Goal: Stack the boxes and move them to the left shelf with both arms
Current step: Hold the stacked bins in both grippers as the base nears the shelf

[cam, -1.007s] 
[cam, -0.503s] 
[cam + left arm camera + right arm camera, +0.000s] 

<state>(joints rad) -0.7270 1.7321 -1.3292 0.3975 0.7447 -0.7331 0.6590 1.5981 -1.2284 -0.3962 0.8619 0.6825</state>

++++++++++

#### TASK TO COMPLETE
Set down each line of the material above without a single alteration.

#### RESPONSE BELOW
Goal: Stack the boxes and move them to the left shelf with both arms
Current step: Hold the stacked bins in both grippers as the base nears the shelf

[cam, -1.007s] 
[cam, -0.503s] 
[cam + left arm camera + right arm camera, +0.000s] 

<state>(joints rad) -0.7270 1.7321 -1.3292 0.3975 0.7447 -0.7331 0.6590 1.5981 -1.2284 -0.3962 0.8619 0.6825</state>

Nothing more remains to be done for this exercise.